El tabaco, el sobrepeso, o enfermedades más graves como el cáncer de piel también están vinculados con el envejecimiento de la dermis.
Según se apuntó en un artículo que salió publicado en Archives of Dermatology, el 40 por ciento de los cambios en la piel se debe a factores ambientales, como la luz ultravioleta y los contaminantes muchas veces presentes en el aire.

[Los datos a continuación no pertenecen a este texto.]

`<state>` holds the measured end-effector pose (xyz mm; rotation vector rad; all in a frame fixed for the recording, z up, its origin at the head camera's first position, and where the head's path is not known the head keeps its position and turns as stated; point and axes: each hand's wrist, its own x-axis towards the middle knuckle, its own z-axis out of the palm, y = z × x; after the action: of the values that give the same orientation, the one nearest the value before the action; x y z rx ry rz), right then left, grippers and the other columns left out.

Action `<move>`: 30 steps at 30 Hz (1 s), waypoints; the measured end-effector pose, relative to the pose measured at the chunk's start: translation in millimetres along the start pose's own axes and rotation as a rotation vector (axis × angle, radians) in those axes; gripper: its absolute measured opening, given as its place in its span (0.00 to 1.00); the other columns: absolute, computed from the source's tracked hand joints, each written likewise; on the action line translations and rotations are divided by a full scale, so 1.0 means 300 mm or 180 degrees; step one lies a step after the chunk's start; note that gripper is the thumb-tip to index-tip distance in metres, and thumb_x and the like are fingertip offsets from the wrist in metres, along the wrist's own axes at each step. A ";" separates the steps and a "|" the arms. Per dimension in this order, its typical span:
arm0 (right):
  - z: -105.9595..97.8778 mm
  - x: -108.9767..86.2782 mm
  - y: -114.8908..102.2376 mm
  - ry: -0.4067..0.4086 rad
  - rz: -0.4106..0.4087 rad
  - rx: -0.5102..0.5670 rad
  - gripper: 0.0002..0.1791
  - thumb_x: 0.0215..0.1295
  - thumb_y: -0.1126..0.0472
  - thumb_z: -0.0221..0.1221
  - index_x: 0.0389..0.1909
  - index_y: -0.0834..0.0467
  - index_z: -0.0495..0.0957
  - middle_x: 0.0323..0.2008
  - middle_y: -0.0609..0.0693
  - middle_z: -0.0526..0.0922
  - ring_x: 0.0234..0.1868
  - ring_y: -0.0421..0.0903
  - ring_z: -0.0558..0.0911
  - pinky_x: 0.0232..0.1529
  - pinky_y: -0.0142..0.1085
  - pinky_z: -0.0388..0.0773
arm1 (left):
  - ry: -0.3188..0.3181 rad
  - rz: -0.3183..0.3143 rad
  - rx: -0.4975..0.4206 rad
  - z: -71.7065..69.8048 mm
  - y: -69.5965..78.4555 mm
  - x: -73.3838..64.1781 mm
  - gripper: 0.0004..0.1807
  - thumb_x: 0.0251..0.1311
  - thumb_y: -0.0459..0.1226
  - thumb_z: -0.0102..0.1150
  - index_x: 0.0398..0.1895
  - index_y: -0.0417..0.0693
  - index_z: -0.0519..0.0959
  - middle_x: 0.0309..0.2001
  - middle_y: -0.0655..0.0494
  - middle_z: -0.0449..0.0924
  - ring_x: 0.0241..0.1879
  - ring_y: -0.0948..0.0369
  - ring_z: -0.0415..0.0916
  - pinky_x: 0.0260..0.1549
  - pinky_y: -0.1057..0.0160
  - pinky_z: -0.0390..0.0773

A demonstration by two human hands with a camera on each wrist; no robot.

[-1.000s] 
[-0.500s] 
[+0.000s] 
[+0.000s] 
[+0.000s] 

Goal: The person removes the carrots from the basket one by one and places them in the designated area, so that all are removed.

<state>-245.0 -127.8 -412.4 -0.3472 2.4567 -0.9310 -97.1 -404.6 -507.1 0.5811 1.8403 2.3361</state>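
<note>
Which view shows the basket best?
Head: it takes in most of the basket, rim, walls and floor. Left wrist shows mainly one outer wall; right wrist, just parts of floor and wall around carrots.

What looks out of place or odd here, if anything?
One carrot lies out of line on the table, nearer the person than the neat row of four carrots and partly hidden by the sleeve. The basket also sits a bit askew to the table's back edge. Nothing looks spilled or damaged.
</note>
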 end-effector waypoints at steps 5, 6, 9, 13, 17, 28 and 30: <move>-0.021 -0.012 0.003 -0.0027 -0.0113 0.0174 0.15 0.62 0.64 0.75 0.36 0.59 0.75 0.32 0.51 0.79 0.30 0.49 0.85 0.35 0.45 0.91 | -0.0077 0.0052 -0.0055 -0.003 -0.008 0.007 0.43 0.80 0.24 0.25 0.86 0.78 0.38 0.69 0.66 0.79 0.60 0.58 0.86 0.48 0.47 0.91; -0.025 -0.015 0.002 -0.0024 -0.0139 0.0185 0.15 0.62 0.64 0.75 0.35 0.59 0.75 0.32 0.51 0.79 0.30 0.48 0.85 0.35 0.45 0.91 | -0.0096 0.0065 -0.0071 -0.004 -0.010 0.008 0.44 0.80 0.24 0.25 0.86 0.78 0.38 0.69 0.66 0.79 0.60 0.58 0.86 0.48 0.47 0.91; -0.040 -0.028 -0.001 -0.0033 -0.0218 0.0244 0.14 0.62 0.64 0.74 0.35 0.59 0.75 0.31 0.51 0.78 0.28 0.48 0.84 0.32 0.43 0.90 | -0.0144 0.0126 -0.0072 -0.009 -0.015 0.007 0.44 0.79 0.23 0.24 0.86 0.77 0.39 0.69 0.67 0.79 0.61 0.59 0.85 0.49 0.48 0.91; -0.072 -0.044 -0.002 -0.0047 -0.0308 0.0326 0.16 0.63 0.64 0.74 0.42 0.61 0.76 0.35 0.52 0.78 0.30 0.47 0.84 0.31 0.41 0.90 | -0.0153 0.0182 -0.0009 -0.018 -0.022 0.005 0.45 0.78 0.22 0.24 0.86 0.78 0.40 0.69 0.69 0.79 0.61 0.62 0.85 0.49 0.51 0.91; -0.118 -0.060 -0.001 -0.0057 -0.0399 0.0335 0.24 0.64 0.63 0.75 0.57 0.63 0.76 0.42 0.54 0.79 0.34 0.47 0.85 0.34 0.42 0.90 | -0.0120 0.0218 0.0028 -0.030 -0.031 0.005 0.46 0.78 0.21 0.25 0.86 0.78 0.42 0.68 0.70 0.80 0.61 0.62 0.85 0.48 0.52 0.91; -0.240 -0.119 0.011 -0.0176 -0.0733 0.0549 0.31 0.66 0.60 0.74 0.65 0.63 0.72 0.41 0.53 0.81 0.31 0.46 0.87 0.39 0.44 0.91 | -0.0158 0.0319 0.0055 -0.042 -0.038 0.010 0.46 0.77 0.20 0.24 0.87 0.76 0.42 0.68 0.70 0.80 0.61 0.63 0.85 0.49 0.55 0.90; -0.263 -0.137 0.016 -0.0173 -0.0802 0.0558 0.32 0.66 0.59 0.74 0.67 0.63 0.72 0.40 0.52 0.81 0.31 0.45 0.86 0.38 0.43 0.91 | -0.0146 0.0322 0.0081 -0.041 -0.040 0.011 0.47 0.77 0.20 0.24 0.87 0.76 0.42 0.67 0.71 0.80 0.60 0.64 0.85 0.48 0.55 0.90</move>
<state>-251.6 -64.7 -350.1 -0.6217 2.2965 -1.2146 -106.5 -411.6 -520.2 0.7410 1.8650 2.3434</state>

Pero además, el grupo de expertos de la Universidad Case Western Reserve (en Cleveland, Estados Unidos) escribió que en estudios realizados pudieron “observar que los participantes que habían sufrido cáncer de piel tenían una puntuación de fotoenvejecimiento mayor que aquellos que no lo habían padecido”.
Resulta que el ADN mitocondrial es especialmente sensible a los rayos ultravioleta, que a su vez son los responsables del cáncer de piel. La mitocondria es la principal fuente de oxidantes que influyen en el envejecimiento y, por lo tanto, los daños que se producen en el ADN mitocondrial reducen la capacidad oxidativa de la piel y acelera el envejecimiento.